▶ [About this exercise] Leaving every picture out, repeat all of the entries below exactly.

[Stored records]
○ ○ ○
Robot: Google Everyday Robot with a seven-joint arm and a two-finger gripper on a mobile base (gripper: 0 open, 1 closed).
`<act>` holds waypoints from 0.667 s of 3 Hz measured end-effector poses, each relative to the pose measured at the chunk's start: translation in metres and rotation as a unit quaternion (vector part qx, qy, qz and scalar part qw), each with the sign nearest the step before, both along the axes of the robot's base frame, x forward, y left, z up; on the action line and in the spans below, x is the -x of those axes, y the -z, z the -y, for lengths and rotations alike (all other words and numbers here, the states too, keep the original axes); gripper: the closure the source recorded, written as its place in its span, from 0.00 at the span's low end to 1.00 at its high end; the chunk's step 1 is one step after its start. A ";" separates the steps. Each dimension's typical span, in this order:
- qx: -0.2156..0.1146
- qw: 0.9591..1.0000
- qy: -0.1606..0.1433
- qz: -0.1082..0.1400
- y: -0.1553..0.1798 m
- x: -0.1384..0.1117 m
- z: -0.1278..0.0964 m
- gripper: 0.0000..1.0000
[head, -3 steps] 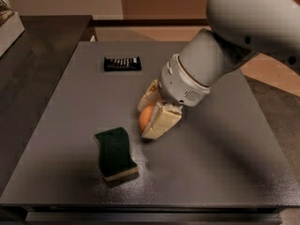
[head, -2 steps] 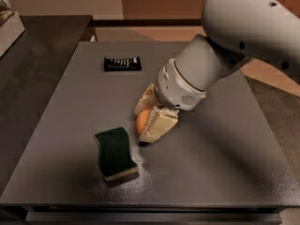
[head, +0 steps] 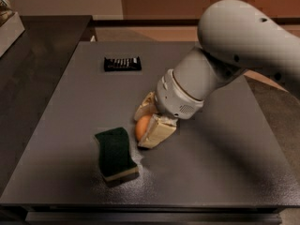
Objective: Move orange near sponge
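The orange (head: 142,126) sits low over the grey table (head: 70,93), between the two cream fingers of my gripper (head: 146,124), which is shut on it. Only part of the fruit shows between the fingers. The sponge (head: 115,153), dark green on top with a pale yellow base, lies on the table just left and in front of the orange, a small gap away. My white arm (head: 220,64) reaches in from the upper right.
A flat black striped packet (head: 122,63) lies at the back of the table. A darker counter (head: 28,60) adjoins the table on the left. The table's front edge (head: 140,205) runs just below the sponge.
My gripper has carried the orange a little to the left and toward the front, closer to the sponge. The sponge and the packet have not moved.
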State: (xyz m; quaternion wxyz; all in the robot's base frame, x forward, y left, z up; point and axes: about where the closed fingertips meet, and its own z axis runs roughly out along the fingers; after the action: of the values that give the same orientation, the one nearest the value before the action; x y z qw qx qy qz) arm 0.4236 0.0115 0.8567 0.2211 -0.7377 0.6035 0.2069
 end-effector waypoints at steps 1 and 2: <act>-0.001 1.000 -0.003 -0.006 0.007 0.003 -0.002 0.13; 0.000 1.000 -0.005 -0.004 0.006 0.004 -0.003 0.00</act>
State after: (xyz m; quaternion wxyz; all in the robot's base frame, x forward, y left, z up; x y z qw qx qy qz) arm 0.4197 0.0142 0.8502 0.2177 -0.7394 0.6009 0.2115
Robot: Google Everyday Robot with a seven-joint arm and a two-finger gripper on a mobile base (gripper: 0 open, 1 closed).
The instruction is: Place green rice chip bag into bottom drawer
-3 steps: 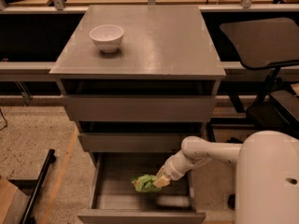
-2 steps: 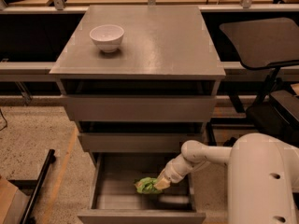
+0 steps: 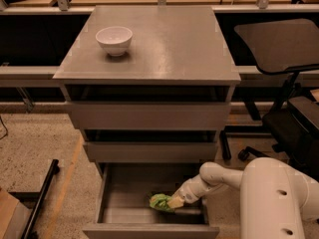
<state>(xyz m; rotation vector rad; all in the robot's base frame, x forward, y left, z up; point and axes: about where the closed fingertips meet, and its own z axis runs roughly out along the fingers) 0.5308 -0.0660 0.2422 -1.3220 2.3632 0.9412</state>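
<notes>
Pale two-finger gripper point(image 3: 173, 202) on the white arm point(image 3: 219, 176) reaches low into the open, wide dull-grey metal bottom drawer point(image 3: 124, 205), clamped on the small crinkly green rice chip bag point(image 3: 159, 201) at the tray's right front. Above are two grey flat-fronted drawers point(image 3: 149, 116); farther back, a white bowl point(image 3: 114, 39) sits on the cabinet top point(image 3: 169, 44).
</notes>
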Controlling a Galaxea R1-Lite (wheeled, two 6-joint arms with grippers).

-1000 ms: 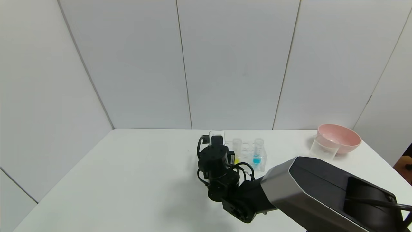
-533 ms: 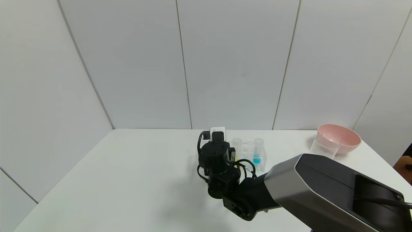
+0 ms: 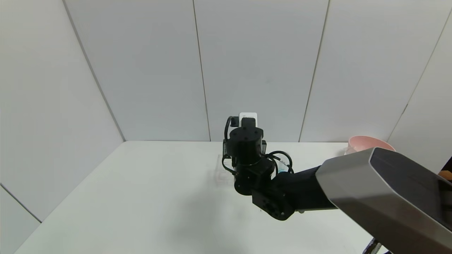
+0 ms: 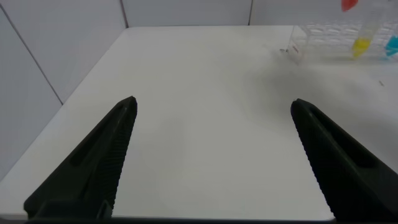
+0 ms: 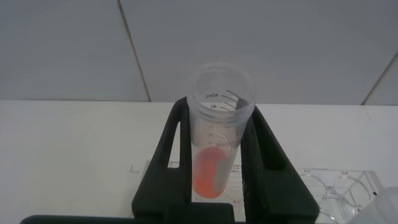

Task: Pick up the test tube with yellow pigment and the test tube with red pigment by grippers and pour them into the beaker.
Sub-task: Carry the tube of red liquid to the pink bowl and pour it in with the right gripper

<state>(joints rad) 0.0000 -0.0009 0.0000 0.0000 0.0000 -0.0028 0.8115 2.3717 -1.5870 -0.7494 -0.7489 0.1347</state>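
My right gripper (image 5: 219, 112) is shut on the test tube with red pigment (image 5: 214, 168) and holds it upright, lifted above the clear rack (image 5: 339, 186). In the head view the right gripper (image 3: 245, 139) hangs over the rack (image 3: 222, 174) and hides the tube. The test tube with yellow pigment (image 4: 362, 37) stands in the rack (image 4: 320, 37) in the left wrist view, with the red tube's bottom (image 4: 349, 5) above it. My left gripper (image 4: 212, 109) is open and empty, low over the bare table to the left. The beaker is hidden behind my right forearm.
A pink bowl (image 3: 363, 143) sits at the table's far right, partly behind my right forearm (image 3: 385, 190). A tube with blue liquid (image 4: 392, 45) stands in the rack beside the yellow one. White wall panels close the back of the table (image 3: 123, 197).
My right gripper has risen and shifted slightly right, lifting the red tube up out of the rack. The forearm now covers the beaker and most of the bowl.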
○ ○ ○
▶ [Exercise response]
Robot: Google Everyday Robot with a seven-joint arm and a two-finger gripper on a mobile base (gripper: 0 open, 1 closed).
`<act>` holds waypoints from 0.667 s of 3 Hz measured end-effector poses, each relative to the pose measured at the chunk's start: translation in metres and rotation as a unit quaternion (vector part qx, qy, qz and scalar part qw), each with the sign nearest the step before, both along the axes of the robot's base frame, x forward, y left, z up; on the action line and in the spans below, x is the -x of those axes, y the -z, z the -y, for lengths and rotations alike (all other words and numbers here, the states too, keep the original axes); gripper: the closure the source recorded, written as its place in its span, from 0.00 at the span's low end to 1.00 at its high end; the chunk's step 1 is one step after its start. A ";" separates the steps. Each dimension's typical span, in this order:
- qx: -0.2156..0.1146
- qw: 0.9591..1.0000
- qy: -0.1606..0.1433
- qz: -0.1082..0.1400
- y: -0.1553..0.1798 m
- x: -0.1384..0.1117 m
- z: -0.1278..0.0964 m
- gripper: 0.0000..1.0000
[head, -3 steps] 
[head, -2 steps] 
[head, +0 steps] 
Objective: Move orange near sponge
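The orange (head: 142,126) sits low over the grey table (head: 70,93), between the two cream fingers of my gripper (head: 146,124), which is shut on it. Only part of the fruit shows between the fingers. The sponge (head: 115,153), dark green on top with a pale yellow base, lies on the table just left and in front of the orange, a small gap away. My white arm (head: 220,64) reaches in from the upper right.
A flat black striped packet (head: 122,63) lies at the back of the table. A darker counter (head: 28,60) adjoins the table on the left. The table's front edge (head: 140,205) runs just below the sponge.
My gripper has carried the orange a little to the left and toward the front, closer to the sponge. The sponge and the packet have not moved.
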State: (xyz m; quaternion wxyz; all in the robot's base frame, x forward, y left, z up; point and axes: about where the closed fingertips meet, and its own z axis runs roughly out along the fingers; after the action: of the values that give the same orientation, the one nearest the value before the action; x y z qw qx qy qz) arm 0.4236 0.0115 0.8567 0.2211 -0.7377 0.6035 0.2069
 end-effector waypoints at steps 1 and 2: <act>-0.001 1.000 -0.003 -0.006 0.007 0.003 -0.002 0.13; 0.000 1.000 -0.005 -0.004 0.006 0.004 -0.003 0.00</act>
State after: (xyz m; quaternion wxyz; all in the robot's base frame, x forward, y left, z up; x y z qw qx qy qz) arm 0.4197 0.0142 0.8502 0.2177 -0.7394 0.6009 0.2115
Robot: Google Everyday Robot with a seven-joint arm and a two-finger gripper on a mobile base (gripper: 0 open, 1 closed).
The instruction is: Place green rice chip bag into bottom drawer
-3 steps: 
-2 steps: 
+0 steps: 
<state>(xyz m; rotation vector rad; all in the robot's base frame, x forward, y left, z up; point and axes: about where the closed fingertips meet, and its own z axis runs roughly out along the fingers) 0.5308 -0.0660 0.2422 -1.3220 2.3632 0.9412</state>
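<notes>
Pale two-finger gripper point(image 3: 173, 202) on the white arm point(image 3: 219, 176) reaches low into the open, wide dull-grey metal bottom drawer point(image 3: 124, 205), clamped on the small crinkly green rice chip bag point(image 3: 159, 201) at the tray's right front. Above are two grey flat-fronted drawers point(image 3: 149, 116); farther back, a white bowl point(image 3: 114, 39) sits on the cabinet top point(image 3: 169, 44).
</notes>
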Controlling a Galaxea R1-Lite (wheeled, two 6-joint arms with grippers).

-1000 ms: 
-533 ms: 
+0 ms: 
+0 ms: 
+0 ms: 

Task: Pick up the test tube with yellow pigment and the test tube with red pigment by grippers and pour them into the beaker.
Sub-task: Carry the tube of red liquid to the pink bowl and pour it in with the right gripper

<state>(joints rad) 0.0000 -0.0009 0.0000 0.0000 0.0000 -0.0028 0.8115 2.3717 -1.5870 -0.7494 -0.7489 0.1347</state>
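My right gripper (image 5: 219, 112) is shut on the test tube with red pigment (image 5: 214, 168) and holds it upright, lifted above the clear rack (image 5: 339, 186). In the head view the right gripper (image 3: 245, 139) hangs over the rack (image 3: 222, 174) and hides the tube. The test tube with yellow pigment (image 4: 362, 37) stands in the rack (image 4: 320, 37) in the left wrist view, with the red tube's bottom (image 4: 349, 5) above it. My left gripper (image 4: 212, 109) is open and empty, low over the bare table to the left. The beaker is hidden behind my right forearm.
A pink bowl (image 3: 363, 143) sits at the table's far right, partly behind my right forearm (image 3: 385, 190). A tube with blue liquid (image 4: 392, 45) stands in the rack beside the yellow one. White wall panels close the back of the table (image 3: 123, 197).
My right gripper has risen and shifted slightly right, lifting the red tube up out of the rack. The forearm now covers the beaker and most of the bowl.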

That concludes the answer to this exercise.